As meninas são prometidas em casamento muito cedo nestes países da África e logo concebem e ficam grávidas. Mas como são meninas, seus corpinhos ainda não estão preparados para levar a termo a gravidez. Na hora do parto, o corpo não consegue expulsar a criança e aí é que o horror acontece. Vi relatos de meninas que foram penduradas em árvores para que a criança saísse, teve uma que ficou 7 dias pendurada na árvore até que a criança nascesse!!! Algumas vezes, tanto a mãe quanto o bebê morrem.

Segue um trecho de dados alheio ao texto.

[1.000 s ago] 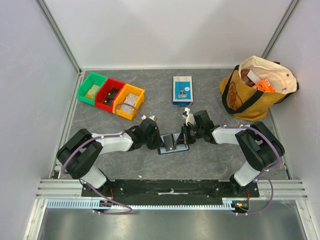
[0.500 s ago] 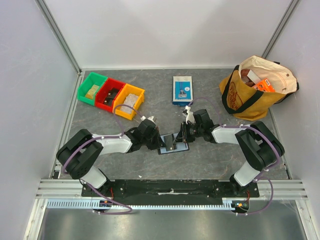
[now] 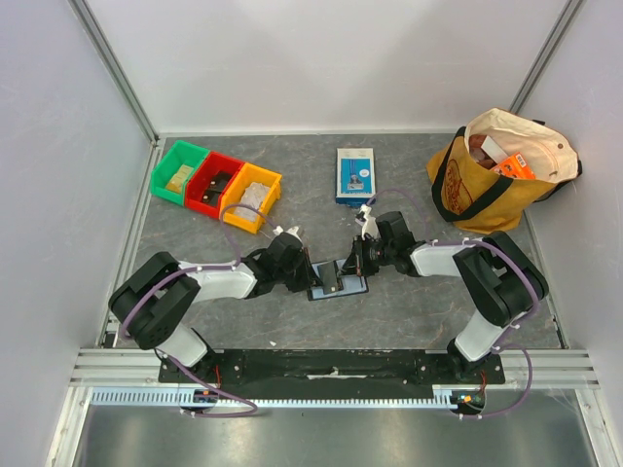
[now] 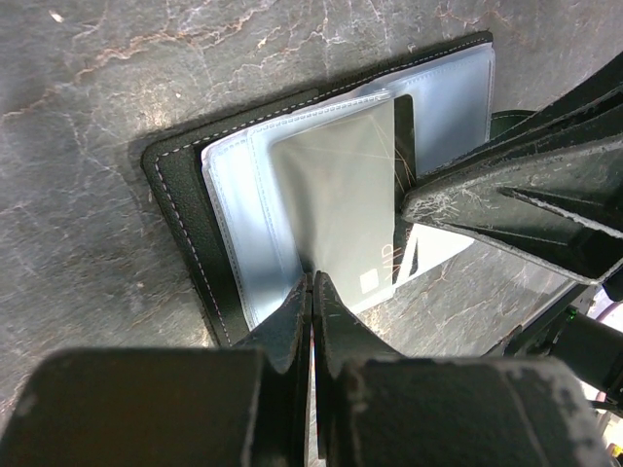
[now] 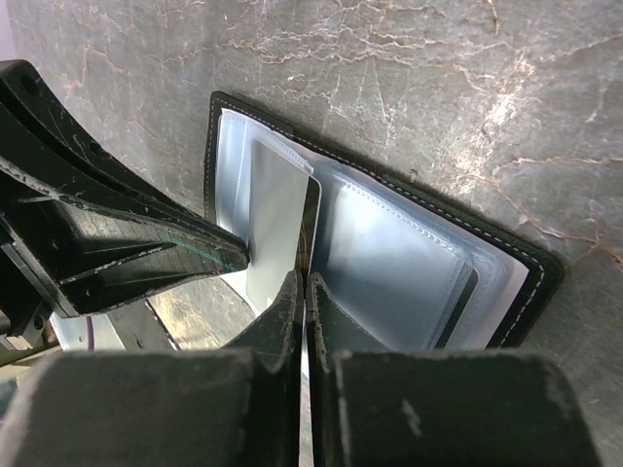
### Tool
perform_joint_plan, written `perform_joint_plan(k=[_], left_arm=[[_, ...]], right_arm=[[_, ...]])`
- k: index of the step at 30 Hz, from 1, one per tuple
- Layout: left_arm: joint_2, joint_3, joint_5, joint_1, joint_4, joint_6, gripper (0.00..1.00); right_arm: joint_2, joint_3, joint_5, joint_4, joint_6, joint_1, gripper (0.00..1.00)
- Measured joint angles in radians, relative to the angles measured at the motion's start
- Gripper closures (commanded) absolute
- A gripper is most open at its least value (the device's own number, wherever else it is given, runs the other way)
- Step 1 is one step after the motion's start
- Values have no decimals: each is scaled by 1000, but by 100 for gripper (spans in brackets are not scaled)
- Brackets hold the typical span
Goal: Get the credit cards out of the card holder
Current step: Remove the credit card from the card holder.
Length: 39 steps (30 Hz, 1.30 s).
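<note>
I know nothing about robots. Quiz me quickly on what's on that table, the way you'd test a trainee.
1. True or false: the flat black card holder lies open on the grey stone-patterned table.
2. The thin card poking out past the holder's edge is: A silver-grey, B red, C green.
3. How many small coloured plastic bins stand in a row at the back left?

Key: 1 true; 2 A; 3 three.

Open card holder (image 4: 180,209) lies flat on the grey table (image 4: 97,97); 1 pale card (image 4: 336,204) sticks partly out of a clear pocket; left gripper (image 4: 311,287) pinches its near edge; right gripper (image 4: 428,199) touches its right edge.
</note>
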Motion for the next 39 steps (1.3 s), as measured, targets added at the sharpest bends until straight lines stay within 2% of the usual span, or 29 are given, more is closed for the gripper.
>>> perform_joint_plan(k=[8,15,21,23,28,33,35,39], left_arm=[[-10,-16,-1,1,15,-9,98],[-21,-27,-1,3,17,-15,98],[-35,-27,-2,2,-9,-14,85],[-48,-23,-3,0,-38,-13,84],[-56,41,-1,-27,-108,-6,87],[-3,126,0,-41,-98,2,93],[26,130,-1,-41,-95,3,95],[88,129,5,-41,-92,2,98]], right_arm=[[-5,-8,-2,1,4,-19,100],[-70,-53,2,-8,13,-64,100],[-73,-53,2,-10,19,-66,100],[-73,-53,1,-9,19,-66,100],[-73,-53,2,-9,19,-66,100],[-73,-53,2,-9,19,-66,100],[-73,-53,1,-9,19,-66,98],[-73,-53,1,-9,18,-66,78]])
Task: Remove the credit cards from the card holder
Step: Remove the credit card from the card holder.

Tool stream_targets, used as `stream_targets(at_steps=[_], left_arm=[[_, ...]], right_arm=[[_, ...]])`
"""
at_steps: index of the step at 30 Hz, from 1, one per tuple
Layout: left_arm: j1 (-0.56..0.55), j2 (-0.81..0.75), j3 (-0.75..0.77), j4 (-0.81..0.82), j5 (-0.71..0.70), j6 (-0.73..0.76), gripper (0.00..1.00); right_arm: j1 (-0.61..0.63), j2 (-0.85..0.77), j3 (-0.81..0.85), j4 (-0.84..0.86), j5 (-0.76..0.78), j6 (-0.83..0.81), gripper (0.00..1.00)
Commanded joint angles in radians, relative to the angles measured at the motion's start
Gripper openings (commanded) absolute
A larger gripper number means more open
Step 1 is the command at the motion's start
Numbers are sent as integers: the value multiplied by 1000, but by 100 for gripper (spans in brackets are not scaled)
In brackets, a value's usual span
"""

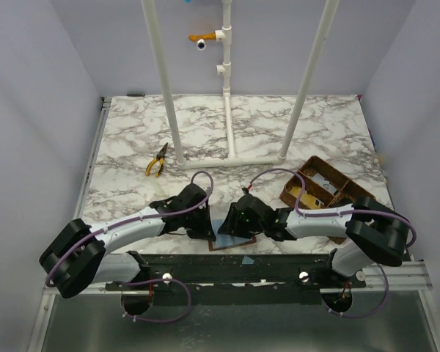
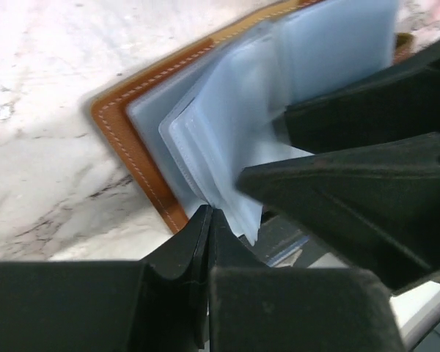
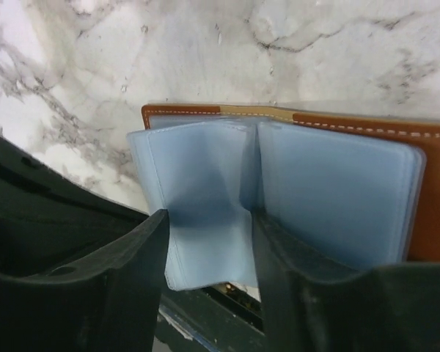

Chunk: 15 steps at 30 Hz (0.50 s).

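The card holder [image 1: 229, 247] [image 2: 125, 125] [image 3: 433, 183] lies open on the marble near the front edge, its brown leather underneath and its blue-grey clear pockets fanned upward. My left gripper [image 1: 203, 229] [image 2: 209, 214] is shut, its tips pinching the lower edge of a pocket leaf [image 2: 227, 147]. My right gripper [image 1: 238, 224] [image 3: 213, 238] is open and straddles another raised pocket leaf [image 3: 205, 213]; its fingers [image 2: 367, 169] cross the left wrist view. The credit cards are hidden: none shows in the pockets.
A brown woven divided basket [image 1: 345, 192] stands at the right and holds flat pale and yellowish pieces. Yellow-handled pliers [image 1: 157, 160] lie at the back left. A white pipe frame [image 1: 227, 158] rises behind the arms.
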Motion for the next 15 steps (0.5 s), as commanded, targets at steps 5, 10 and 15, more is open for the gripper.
stream_targets(at_steps=[5, 10, 15], left_arm=[[-15, -52, 75, 124, 51, -46, 0], [-14, -38, 87, 128, 56, -48, 0], [-14, -49, 97, 50, -15, -52, 0]], right_arm=[[9, -19, 35, -147, 61, -58, 69], [9, -25, 28, -140, 67, -40, 70], [14, 0, 57, -196, 89, -48, 70]])
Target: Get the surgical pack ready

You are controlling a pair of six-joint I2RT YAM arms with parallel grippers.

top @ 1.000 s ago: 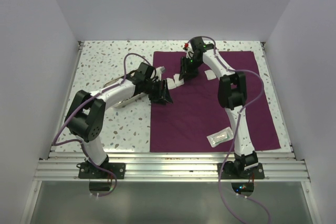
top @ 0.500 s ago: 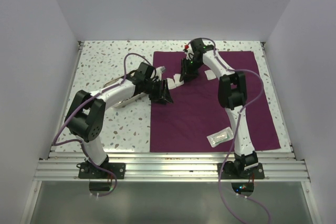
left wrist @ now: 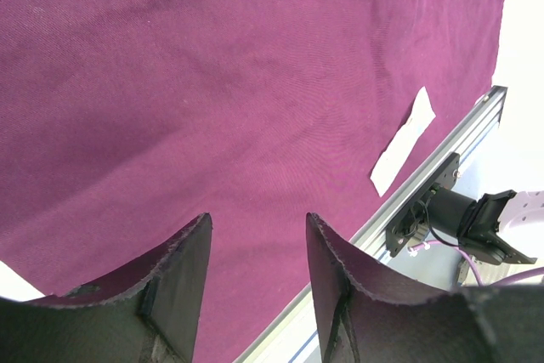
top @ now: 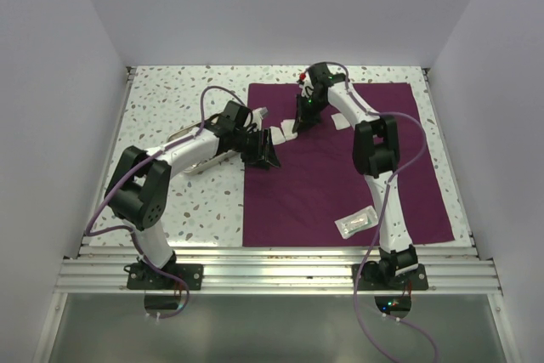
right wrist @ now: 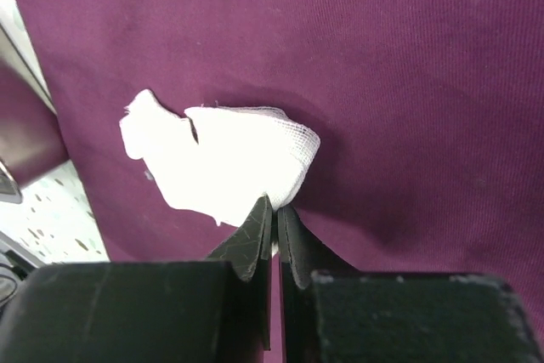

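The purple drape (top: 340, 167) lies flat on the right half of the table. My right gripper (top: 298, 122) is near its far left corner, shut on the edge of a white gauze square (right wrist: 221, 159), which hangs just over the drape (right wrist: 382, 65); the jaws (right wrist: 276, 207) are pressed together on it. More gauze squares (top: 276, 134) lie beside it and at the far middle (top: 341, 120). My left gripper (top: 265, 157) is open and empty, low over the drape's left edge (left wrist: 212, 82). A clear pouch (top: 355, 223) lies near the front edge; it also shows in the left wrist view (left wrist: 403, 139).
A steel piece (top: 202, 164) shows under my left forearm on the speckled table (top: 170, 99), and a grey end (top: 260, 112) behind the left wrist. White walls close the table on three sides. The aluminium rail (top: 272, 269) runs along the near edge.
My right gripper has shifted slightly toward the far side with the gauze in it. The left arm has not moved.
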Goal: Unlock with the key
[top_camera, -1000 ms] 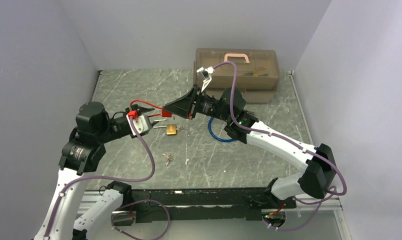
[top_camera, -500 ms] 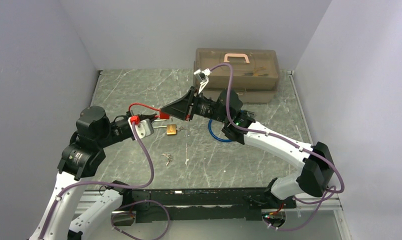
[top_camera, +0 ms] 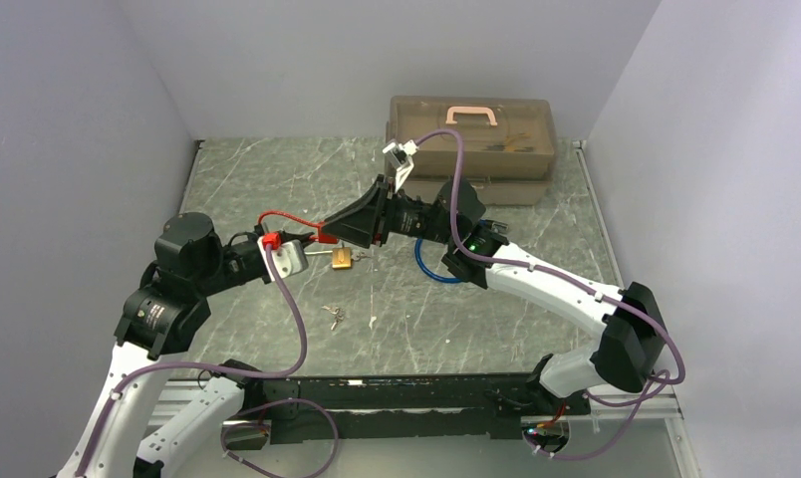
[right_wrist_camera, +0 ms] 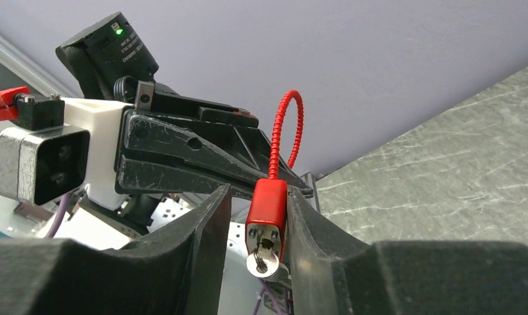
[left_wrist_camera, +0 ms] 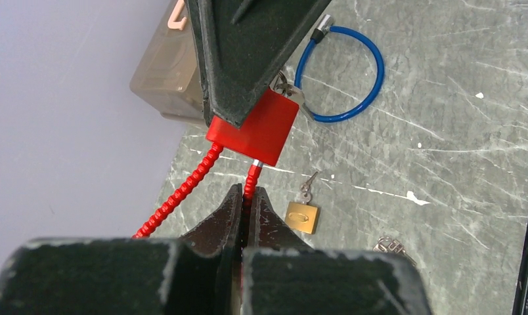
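A red padlock (left_wrist_camera: 255, 128) with a red ribbed cable shackle (left_wrist_camera: 176, 197) hangs in the air between both grippers. My left gripper (left_wrist_camera: 247, 197) is shut on the cable just below the lock body; it also shows in the top view (top_camera: 302, 239). My right gripper (right_wrist_camera: 258, 195) is open with its fingers on either side of the lock body (right_wrist_camera: 268, 203). One finger touches the body and the other stands off with a gap. A silver key (right_wrist_camera: 261, 264) sits in the keyhole at the lock's end.
A small brass padlock (top_camera: 343, 261) with a key lies on the marble table under the grippers. A loose key bunch (top_camera: 334, 316) lies nearer me. A blue cable loop (top_camera: 436, 271) lies to the right. A brown toolbox (top_camera: 471, 134) stands at the back.
My right gripper has moved left and its fingers now straddle the red lock body. My left gripper has shifted slightly, still holding the cable.
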Tool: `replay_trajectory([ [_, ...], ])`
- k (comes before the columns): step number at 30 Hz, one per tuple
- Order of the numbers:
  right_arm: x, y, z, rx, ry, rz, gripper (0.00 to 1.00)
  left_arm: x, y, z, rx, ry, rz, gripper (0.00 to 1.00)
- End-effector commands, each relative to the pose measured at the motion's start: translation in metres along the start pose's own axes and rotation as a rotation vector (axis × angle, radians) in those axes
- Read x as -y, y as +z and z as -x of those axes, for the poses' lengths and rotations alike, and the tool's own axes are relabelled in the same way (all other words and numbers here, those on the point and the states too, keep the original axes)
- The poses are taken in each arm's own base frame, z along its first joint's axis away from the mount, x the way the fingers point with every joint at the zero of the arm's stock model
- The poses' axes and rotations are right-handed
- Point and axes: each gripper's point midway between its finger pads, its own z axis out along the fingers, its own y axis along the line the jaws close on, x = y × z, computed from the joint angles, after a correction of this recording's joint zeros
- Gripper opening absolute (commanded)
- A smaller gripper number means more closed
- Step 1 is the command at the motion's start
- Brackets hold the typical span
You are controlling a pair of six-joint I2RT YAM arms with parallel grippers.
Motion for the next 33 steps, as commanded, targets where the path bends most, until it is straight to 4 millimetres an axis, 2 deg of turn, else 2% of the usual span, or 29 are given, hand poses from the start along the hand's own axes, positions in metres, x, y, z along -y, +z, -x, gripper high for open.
replay_trajectory([
  [1,-0.044,-0.008,0.006,-0.014,-0.087,0.144,0.39,-0.019,-0.005,0.016,0.027,0.061,0.068,0.00],
  [7,-0.032,0.003,-0.005,-0.088,-0.100,0.079,0.37,-0.021,-0.005,0.017,0.028,0.069,0.075,0.00],
  [8,-0.030,0.004,-0.007,-0.100,-0.103,0.067,0.33,-0.021,-0.005,0.017,0.030,0.068,0.077,0.00],
  [11,-0.027,0.005,-0.006,-0.091,-0.107,0.051,0.14,-0.020,-0.005,0.019,0.036,0.070,0.070,0.00],
  [15,-0.028,0.004,-0.002,-0.093,-0.124,0.032,0.01,-0.022,-0.007,0.019,0.029,0.080,0.078,0.00],
  [19,-0.026,-0.007,0.008,-0.101,-0.142,0.004,0.00,-0.026,-0.008,0.014,-0.004,0.131,0.088,0.00],
  [23,-0.025,-0.035,0.027,-0.073,-0.152,-0.009,0.00,-0.033,-0.013,0.003,-0.060,0.213,0.122,0.00],
  [28,-0.008,-0.058,0.016,-0.146,-0.181,-0.091,0.00,-0.040,-0.022,0.010,-0.066,0.246,0.162,0.00],
  [33,-0.006,-0.070,0.006,-0.190,-0.186,-0.093,0.00,-0.037,-0.027,0.017,-0.055,0.223,0.154,0.00],
])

A fístula é uma seqüela que muitas delas adquirem com o parto forçado: a vagina se rompe e a mulher passa a urinar e defecar sem controlo algum. Quando isso ocorre, elas são abandonadas pelo marido e/ou trancafiadas em cubículos escuros, porque o mal cheiro é insuportável.
Quanto relatos como esse e outros, nós mulheres do ocidente precisaremos saber para que nos unamos e lutemos pelos direitos de todas as mulheres do mundo?